Andrew Clevenger, CQ-Roll Call on

Published in News & Features

WASHINGTON — The House and Senate Armed Services committees released a compromise version of the annual defense policy bill Tuesday that would authorize $768.1 billion in defense spending.

After the Senate was unable to pass its own version of the fiscal 2022 National Defense Authorization Act last week, lawmakers scrambled to forge a version that could pass both chambers without going through the normal conference committee process.

The compromise bill incorporates elements of the version that passed the House in September and the legislation approved by the Senate Armed Services Committee in July.

And as happens every year when the bill’s managers release the version that is likely to become law, the question is: What made it into the bill, and what didn’t?

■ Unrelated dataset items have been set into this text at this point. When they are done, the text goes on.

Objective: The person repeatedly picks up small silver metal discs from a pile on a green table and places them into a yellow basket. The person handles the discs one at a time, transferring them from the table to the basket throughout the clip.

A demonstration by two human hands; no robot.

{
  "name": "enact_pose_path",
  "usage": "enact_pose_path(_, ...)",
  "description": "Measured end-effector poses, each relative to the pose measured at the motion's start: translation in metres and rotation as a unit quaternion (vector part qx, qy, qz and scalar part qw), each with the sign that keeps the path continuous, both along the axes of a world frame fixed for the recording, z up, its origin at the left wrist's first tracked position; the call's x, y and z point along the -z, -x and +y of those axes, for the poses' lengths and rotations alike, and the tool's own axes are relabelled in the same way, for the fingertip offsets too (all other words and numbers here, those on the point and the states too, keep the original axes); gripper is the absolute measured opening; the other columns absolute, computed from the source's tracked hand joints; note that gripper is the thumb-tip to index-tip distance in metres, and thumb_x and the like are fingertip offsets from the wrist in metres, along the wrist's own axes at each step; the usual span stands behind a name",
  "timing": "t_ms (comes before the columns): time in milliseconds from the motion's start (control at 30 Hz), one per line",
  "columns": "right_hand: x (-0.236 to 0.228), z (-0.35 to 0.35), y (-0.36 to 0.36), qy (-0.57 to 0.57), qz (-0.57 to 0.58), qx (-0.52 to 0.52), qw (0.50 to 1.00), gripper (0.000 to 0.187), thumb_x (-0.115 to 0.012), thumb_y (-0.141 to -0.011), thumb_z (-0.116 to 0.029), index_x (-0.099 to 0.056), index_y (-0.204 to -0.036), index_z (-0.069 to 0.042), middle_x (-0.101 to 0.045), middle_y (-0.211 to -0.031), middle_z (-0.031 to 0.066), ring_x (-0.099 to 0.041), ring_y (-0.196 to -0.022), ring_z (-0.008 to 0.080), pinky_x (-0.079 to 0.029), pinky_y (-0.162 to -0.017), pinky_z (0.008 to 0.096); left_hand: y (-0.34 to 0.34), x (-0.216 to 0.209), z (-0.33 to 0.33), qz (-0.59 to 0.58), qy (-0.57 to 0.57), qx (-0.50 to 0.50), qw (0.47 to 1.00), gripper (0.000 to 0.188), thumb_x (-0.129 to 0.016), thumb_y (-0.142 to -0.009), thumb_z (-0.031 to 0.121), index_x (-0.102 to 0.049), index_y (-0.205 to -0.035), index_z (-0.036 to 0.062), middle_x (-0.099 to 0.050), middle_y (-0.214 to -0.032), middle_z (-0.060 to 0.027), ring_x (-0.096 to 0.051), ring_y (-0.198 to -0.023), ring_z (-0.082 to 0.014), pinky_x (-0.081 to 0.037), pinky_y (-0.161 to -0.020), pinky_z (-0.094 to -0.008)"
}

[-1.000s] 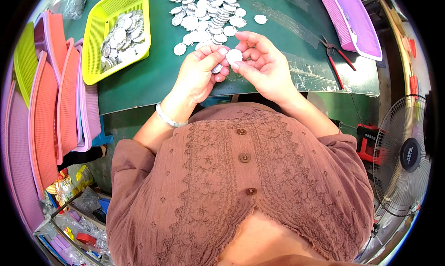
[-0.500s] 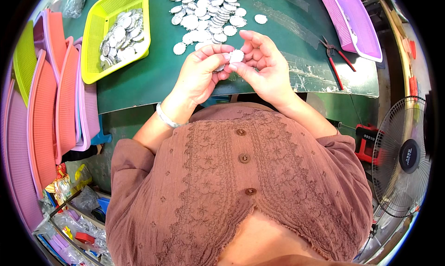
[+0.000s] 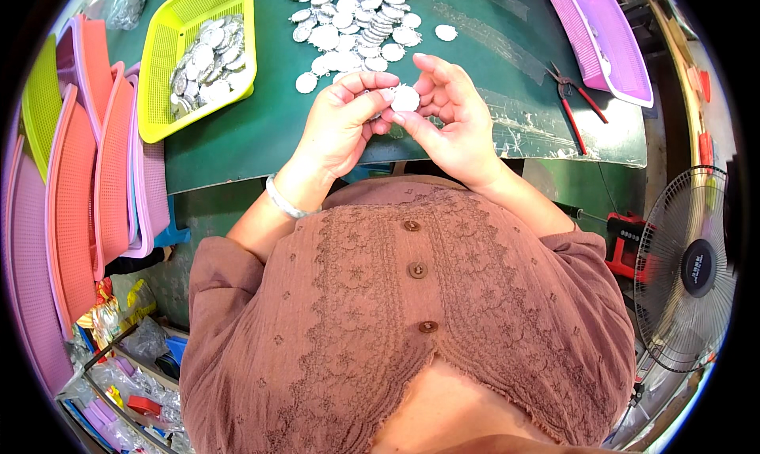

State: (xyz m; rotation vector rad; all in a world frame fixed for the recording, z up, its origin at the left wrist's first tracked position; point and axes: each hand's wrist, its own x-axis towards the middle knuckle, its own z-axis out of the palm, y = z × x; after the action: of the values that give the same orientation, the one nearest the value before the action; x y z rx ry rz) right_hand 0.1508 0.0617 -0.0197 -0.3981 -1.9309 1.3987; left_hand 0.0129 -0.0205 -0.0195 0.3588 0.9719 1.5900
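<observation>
One white disc with a scalloped edge [image 3: 405, 98], between my two hands, above the near edge of the green table [image 3: 237, 157]. Left hand [image 3: 346, 121]: thumb and forefinger pinched at the disc's left edge; a further pale piece shows below these fingers, mostly hidden. Right hand [image 3: 455, 121]: fingers curled about the disc's right side, thumb at its lower edge; whether they grip it or only steady it, I cannot tell.

Many like discs, loose pile [image 3: 344, 18], on the table beyond my hands. One single disc [image 3: 446, 32], lying apart, right of the pile. One yellow-green basket [image 3: 150, 121], left, part filled with a heap of discs [image 3: 207, 58].

Progress, by my judgement: midway, one piece in hand, a large lot outside the basket, a sizeable lot inside. Which lot is finished and which is left, I cannot tell.

Also listed: one pair of red-handled pliers [image 3: 564, 80], right, unheld; one purple basket [image 3: 586, 34] just beyond it, contents mostly hidden.
</observation>
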Motion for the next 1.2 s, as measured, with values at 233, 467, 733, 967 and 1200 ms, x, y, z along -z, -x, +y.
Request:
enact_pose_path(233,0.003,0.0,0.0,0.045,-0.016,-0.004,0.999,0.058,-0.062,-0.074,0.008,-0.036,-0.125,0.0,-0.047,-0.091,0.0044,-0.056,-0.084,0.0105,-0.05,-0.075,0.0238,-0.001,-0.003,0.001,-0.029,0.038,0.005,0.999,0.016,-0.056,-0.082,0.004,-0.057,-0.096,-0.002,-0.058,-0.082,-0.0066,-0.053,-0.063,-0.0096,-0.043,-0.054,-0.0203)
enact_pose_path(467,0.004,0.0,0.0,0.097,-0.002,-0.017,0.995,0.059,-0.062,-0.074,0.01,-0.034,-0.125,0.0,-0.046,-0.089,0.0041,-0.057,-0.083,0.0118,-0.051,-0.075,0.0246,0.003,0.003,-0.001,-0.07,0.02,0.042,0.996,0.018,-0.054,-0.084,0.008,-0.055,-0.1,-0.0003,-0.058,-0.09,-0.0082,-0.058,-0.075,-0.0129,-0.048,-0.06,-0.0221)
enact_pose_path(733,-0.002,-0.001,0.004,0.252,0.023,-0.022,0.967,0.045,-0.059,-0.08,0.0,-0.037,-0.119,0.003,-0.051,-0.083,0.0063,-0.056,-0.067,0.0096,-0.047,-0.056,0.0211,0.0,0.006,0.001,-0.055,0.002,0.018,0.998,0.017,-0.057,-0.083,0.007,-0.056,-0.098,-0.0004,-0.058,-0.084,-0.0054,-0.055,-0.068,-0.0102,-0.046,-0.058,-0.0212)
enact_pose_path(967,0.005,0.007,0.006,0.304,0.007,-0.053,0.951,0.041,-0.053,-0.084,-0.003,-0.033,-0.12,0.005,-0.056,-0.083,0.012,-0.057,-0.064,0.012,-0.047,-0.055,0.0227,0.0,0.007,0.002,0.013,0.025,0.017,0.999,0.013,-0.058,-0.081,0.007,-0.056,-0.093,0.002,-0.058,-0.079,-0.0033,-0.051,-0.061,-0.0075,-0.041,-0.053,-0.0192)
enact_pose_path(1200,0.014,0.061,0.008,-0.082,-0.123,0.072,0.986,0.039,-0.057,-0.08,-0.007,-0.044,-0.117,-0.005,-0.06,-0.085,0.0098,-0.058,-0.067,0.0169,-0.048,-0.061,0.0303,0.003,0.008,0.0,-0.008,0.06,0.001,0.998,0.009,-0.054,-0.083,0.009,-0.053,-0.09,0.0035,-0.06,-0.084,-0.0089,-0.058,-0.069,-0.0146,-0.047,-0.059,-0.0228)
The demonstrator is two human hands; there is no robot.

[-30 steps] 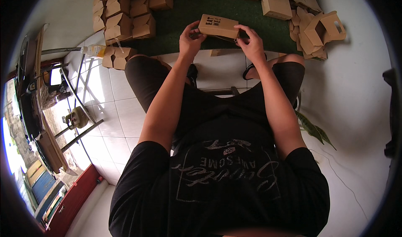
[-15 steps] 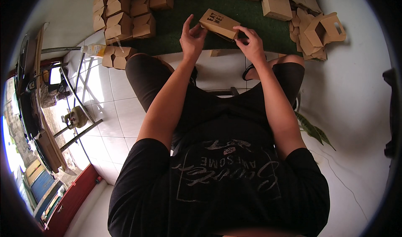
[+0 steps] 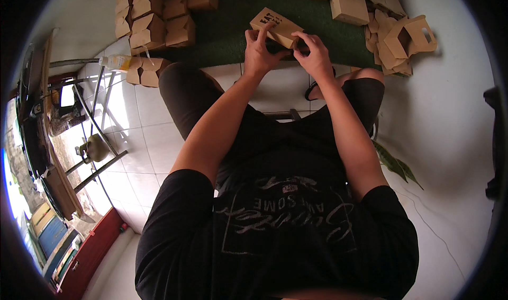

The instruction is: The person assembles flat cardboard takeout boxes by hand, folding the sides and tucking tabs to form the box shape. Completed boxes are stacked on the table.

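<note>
A small brown cardboard box (image 3: 287, 29) with dark lettering on top lies at a slant over the green table covering, between my hands. My left hand (image 3: 259, 55) is against its near side, fingers bent onto the top and thumb reaching toward the right end. At that right end, my right hand (image 3: 314, 57) grips the box with forefinger and thumb around the near corner. The flaps at this end are mostly hidden by my fingers.
Stacks of folded brown boxes (image 3: 147, 32) stand on the left. At the right lie a closed box (image 3: 349, 10), flat cardboard pieces and an open handled carton (image 3: 407, 38). A bottle with yellow contents (image 3: 117, 62) lies beside the left boxes. My knees are under the table's near edge.
My left hand has moved right, from beside the box's left end onto its near side and top. The box has shifted slightly. My right hand stays at the right end.
</note>
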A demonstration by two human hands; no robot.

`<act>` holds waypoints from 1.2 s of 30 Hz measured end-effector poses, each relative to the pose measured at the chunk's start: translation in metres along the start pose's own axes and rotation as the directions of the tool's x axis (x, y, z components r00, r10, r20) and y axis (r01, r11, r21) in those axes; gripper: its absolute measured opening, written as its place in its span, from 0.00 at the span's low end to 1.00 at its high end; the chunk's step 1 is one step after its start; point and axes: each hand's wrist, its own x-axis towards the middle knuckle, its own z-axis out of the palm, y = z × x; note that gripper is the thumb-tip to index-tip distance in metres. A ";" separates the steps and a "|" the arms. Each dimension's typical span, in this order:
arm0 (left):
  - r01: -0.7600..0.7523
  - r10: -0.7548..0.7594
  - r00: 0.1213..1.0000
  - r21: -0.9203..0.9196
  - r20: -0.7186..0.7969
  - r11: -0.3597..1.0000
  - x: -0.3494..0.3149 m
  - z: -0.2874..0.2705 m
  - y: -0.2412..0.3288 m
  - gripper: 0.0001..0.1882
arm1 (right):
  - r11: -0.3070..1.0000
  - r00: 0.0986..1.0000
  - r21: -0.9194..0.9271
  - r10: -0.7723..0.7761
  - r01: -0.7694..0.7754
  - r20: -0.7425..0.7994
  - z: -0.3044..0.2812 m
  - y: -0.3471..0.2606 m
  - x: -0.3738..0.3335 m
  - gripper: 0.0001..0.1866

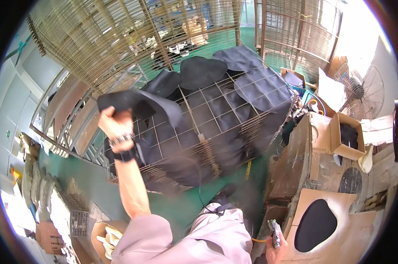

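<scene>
My left hand (114, 123), with a bracelet and a black band at its wrist, reaches out over the left end of a wire rack (202, 137). Its fingers are closed on the edge of a black sheet piece (124, 102), which is partly smeared by motion. More dark rounded sheets (203, 71) lie on and under the wire grid. Low on the right, my right hand (276, 253) grips a metal spray gun (275, 233) with an orange hose (258, 240) beside it. Near that hand, a black rounded pad (315, 225) lies on cardboard (340, 200) marked with whitish residue around it.
Tall wire racks (119, 39) stand along the back. At the right are a wire-caged fan (359, 90) and an open cardboard box (346, 136) with black pieces inside. Another box (97, 231) holding cream-coloured pieces is at the lower left. The floor (172, 211) is green.
</scene>
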 end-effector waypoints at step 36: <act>0.453 0.644 0.737 0.856 -0.205 -0.247 -0.106 -0.280 -0.008 0.22 | 0.996 0.996 0.059 -0.066 0.062 0.065 0.034 0.002 0.018 0.23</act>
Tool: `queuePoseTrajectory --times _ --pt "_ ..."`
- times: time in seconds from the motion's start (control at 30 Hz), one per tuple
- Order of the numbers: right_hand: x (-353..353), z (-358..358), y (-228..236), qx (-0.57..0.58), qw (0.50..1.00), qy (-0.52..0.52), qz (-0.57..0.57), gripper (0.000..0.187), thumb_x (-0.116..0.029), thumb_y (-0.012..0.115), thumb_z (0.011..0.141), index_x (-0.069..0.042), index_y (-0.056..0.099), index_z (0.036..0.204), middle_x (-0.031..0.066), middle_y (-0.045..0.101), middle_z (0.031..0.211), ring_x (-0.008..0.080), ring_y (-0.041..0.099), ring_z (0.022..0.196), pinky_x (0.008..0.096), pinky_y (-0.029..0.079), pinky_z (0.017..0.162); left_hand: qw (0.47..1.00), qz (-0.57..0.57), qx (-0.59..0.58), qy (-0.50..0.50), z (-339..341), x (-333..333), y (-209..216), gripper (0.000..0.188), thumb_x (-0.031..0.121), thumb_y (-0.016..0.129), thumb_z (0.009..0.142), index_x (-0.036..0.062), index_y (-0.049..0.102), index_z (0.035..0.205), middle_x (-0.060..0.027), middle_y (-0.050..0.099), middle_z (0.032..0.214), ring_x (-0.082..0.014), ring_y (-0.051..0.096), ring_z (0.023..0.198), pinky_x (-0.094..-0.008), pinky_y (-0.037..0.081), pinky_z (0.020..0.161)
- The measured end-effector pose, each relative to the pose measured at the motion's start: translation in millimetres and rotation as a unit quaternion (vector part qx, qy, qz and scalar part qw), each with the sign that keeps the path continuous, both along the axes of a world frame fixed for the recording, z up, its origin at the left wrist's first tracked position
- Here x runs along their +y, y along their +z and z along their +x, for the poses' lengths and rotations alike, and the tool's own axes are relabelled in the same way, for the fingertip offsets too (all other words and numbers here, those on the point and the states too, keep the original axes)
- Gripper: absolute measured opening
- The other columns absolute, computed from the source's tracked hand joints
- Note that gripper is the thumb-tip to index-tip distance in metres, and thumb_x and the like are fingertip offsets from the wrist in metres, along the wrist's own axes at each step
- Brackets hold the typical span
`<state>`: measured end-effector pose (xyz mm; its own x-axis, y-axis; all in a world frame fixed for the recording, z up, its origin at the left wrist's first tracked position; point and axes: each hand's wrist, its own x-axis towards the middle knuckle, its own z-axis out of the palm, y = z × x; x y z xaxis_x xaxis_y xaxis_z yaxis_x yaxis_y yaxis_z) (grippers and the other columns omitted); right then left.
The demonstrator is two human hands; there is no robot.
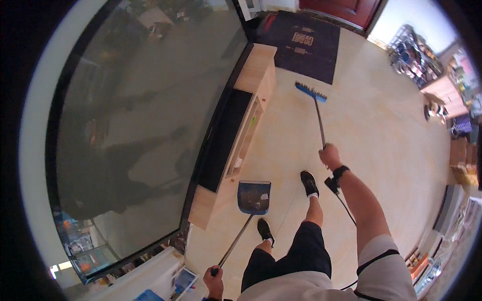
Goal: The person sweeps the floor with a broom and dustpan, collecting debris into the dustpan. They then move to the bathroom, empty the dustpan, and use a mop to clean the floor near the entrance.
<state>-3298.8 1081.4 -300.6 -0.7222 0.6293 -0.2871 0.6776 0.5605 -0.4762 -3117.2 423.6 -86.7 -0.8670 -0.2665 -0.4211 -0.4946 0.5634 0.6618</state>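
Observation:
My right hand [330, 156] is closed round the dark handle of a broom [320, 120]. Its blue head with dark bristles [311, 92] rests on the floor well ahead of me, just short of the dark doormat. My left hand [214, 282] grips the end of a long-handled dustpan [254, 196]. The blue pan lies on the floor beside the wooden cabinet, in front of my left foot. A light scrap and some dark debris show inside it. A dark band with a small box and a cable hangs at my right wrist.
A low wooden TV cabinet [207, 204] runs along the left beneath a big dark television [130, 120]. Beyond the broom lies a dark doormat [306, 47] before a red door [346, 11]. A loaded shoe rack [414, 56] and boxes [459, 153] line the right side.

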Motion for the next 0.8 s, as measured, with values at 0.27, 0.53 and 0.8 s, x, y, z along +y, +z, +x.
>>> queuePoseTrajectory --times 0.27,0.53,0.8 --pt "109 -135 -41 -0.083 0.992 0.028 -0.088 0.017 -0.01 0.057 0.085 0.005 0.063 0.084 0.0238 0.069 0.084 0.0381 0.068 0.068 0.0455 0.056 0.061 0.988 0.003 -0.019 0.151 95 114 51 0.019 0.013 0.07 0.092 -0.0011 0.068 0.105 -0.0043 0.065 0.093 -0.0154 0.059 0.087 -0.035 0.052 0.077" --pt "9 -22 7 -0.274 0.924 0.189 -0.186 0.026 -0.011 0.059 0.082 0.01 0.067 0.096 0.0218 0.061 0.071 0.0344 0.069 0.077 0.048 0.057 0.068 0.959 -0.026 -0.072 0.274 95 177 77 0.017 -0.012 0.064 0.084 -0.0018 0.065 0.098 -0.0039 0.063 0.091 -0.0128 0.059 0.083 -0.0263 0.051 0.078" --pt "-15 65 141 -0.286 0.845 0.361 -0.273 0.032 -0.012 0.057 0.082 -0.001 0.057 0.113 0.0299 0.065 0.098 0.0504 0.064 0.091 0.0559 0.052 0.08 0.952 -0.022 -0.076 0.295 107 226 79 0.014 -0.006 0.07 0.083 0.0002 0.066 0.096 0.0005 0.062 0.086 -0.0098 0.056 0.079 -0.0239 0.048 0.075"
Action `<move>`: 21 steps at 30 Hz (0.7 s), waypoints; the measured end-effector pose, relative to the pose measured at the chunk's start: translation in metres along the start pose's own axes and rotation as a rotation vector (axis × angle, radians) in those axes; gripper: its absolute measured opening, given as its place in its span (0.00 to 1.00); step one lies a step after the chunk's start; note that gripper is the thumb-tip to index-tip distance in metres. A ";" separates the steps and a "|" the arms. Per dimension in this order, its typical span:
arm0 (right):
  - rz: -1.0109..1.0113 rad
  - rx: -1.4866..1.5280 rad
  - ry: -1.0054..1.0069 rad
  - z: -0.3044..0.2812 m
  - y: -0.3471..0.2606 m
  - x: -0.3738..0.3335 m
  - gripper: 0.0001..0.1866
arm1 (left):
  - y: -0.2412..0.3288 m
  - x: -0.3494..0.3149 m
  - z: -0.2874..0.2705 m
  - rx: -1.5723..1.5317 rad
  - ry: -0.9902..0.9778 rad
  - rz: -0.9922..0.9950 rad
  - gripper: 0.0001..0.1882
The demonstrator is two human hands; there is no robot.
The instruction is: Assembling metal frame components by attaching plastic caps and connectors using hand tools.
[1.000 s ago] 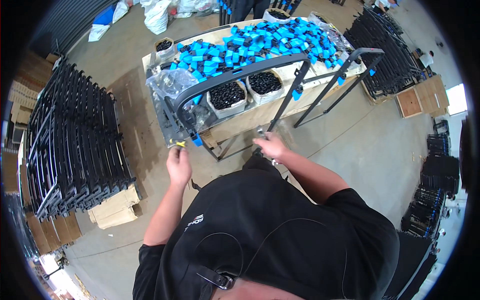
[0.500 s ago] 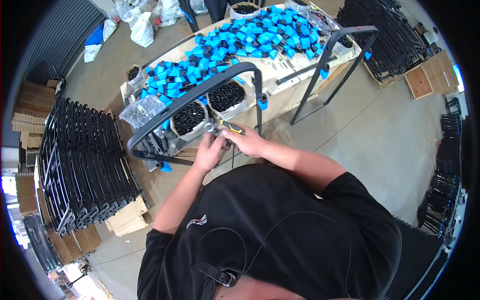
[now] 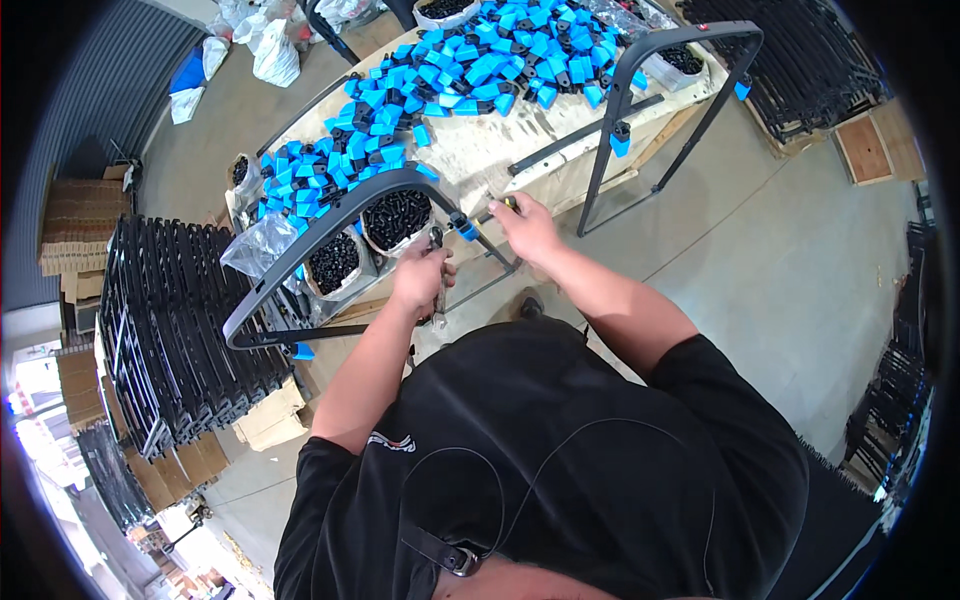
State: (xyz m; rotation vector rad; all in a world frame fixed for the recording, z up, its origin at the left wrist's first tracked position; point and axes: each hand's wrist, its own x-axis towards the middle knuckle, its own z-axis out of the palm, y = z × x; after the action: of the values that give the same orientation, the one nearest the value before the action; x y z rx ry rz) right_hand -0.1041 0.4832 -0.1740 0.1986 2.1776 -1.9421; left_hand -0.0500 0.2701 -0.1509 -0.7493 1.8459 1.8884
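Note:
My left hand is closed around a metal wrench, whose ends show above and below the fingers. My right hand grips a yellow-and-black-handled screwdriver; its shaft points left, toward the table edge. Between the hands stands the leg of a black tubular frame, with a blue-and-black fitting on it. The right hand is just beside that fitting, and I cannot tell whether the tip touches anything. Bags of small black parts stand behind my left hand.
A wooden table carries a heap of blue-and-black plastic pieces. A second black frame stands at its right end. Stacked black frames are on the left, more at the far right. Wooden boxes lie beyond.
My hands, together before, have moved apart. The right has gone up and right with the screwdriver; the left stays lower with the wrench. The view has shifted, so the table sits further left.

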 end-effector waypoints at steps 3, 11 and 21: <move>0.093 0.280 0.010 0.008 0.016 0.025 0.16 | 0.015 -0.003 0.023 -0.068 -0.021 -0.065 0.21; 0.279 0.309 -0.101 0.011 0.020 0.043 0.16 | 0.023 -0.007 0.029 -0.111 -0.098 -0.031 0.14; 0.075 -0.272 -0.378 -0.019 0.013 0.065 0.19 | 0.022 -0.006 0.041 -0.053 -0.116 0.034 0.09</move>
State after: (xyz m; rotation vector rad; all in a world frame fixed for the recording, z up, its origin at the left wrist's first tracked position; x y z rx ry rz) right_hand -0.1651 0.5006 -0.2010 -0.1216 2.1102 -1.4782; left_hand -0.0627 0.3100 -0.1303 -0.6151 1.7544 1.9663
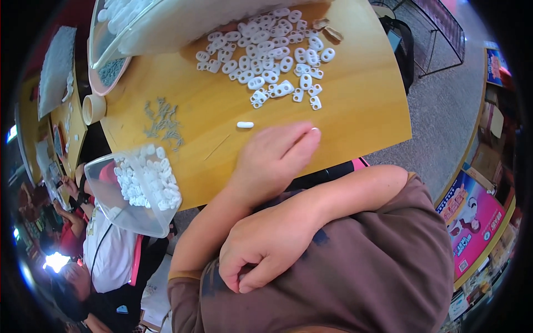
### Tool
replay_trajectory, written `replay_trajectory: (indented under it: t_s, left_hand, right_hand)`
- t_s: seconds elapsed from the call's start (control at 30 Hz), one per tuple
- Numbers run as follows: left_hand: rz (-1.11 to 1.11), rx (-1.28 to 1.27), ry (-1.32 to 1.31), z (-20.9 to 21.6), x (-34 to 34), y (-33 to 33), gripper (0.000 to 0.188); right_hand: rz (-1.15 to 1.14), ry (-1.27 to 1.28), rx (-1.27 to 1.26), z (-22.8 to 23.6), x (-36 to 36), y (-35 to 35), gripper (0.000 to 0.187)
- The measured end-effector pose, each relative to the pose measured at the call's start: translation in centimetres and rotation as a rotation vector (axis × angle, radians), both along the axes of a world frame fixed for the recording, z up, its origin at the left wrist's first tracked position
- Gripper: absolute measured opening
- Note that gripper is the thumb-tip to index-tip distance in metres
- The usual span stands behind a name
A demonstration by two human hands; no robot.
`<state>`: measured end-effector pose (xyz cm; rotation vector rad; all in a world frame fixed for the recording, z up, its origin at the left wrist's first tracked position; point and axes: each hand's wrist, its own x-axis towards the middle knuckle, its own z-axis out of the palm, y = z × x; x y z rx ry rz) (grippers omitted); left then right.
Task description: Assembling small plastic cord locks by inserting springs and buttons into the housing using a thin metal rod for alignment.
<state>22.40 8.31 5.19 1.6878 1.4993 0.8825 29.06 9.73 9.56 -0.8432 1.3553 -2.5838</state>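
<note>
My left hand (272, 158) lies palm down on the yellow wooden table (361, 105), fingers stretched out, with nothing visible in it. A single white oval plastic piece (245, 125) sits just beyond its knuckles. Farther back spreads a heap of several white plastic pieces with holes (266, 55). My right hand (258, 252) is off the table, its fingers curled against my left upper arm at the brown sleeve's edge. The right forearm crosses my body below the table's front edge.
A pile of small metal springs (164, 122) lies left of my hand. A clear tub of white pieces (139, 188) overhangs the table's left edge. A large clear container (139, 22), a pink bowl (111, 72) and a tape roll (93, 108) stand at the back left. Another person (105, 261) sits lower left.
</note>
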Motion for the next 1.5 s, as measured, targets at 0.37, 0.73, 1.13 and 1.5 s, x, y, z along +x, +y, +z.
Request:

For starters, a $25 billion increase to the Defense Department’s budget request is included in the compromise bill, which comes as no surprise, as both chambers wanted to boost the Pentagon’s budget by roughly the same amount. The bill would authorize a $740 billion base budget for the Defense Department, $27.8 billion for nuclear weapons programs under the Department of Energy and $368 million for defense-related activities in other departments. Appropriators will need to decide whether to provide the budget authority to pay for it all.

Deterring potential adversaries

 

The bill also would prod the Pentagon to bulk up its posture toward both China and Russia.

The bill would authorize $7.1 billion for the Pacific Deterrence Initiative, a Pentagon plan created by last year’s NDAA that would bolster the military’s ability to deter Chinese aggression in the Pacific region. The new authorization level would be roughly $2 billion more than what was requested by the Biden administration.

The PDI is meant to mirror the European Deterrence Initiative, which was created in 2014 to respond to rising threats from Russia. In the new version of the Pentagon bill, the European Deterrence Initiative would receive $4 billion, an increase of just under $570 million above the president’s request.

Those funds would accompany $300 million for the Ukraine Security Assistance Initiative, which provides support for the Ukrainian armed forces, and $150 million for Baltic security cooperation.